» **Work order**: Transcribe the listing below exactly, without pictures.

============================================================

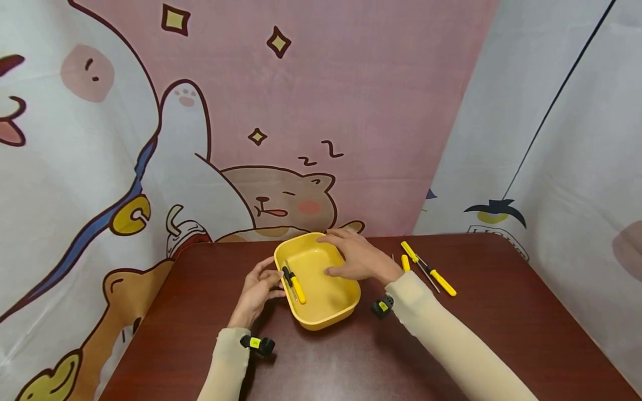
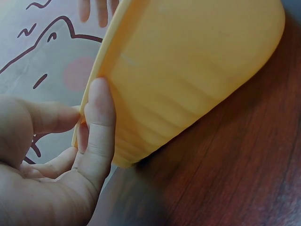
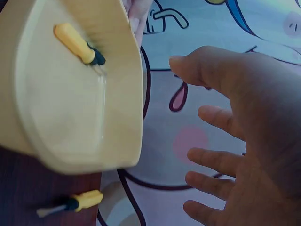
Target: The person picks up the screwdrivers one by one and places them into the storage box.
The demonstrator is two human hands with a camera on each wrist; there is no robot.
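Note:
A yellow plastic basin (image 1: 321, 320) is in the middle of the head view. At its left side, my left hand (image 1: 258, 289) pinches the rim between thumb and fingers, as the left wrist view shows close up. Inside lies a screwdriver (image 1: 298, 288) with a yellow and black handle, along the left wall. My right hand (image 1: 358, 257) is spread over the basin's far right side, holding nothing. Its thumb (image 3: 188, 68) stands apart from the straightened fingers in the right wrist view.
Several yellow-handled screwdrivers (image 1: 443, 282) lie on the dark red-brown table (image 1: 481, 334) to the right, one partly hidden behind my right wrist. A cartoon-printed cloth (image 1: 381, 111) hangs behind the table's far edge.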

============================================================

» **Output for this exercise**:
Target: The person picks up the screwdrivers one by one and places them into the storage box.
The demonstrator is two human hands with a camera on each wrist; there is no robot.
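Note:
A yellow plastic basin (image 1: 321, 320) is in the middle of the head view. At its left side, my left hand (image 1: 258, 289) pinches the rim between thumb and fingers, as the left wrist view shows close up. Inside lies a screwdriver (image 1: 298, 288) with a yellow and black handle, along the left wall. My right hand (image 1: 358, 257) is spread over the basin's far right side, holding nothing. Its thumb (image 3: 188, 68) stands apart from the straightened fingers in the right wrist view.
Several yellow-handled screwdrivers (image 1: 443, 282) lie on the dark red-brown table (image 1: 481, 334) to the right, one partly hidden behind my right wrist. A cartoon-printed cloth (image 1: 381, 111) hangs behind the table's far edge.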

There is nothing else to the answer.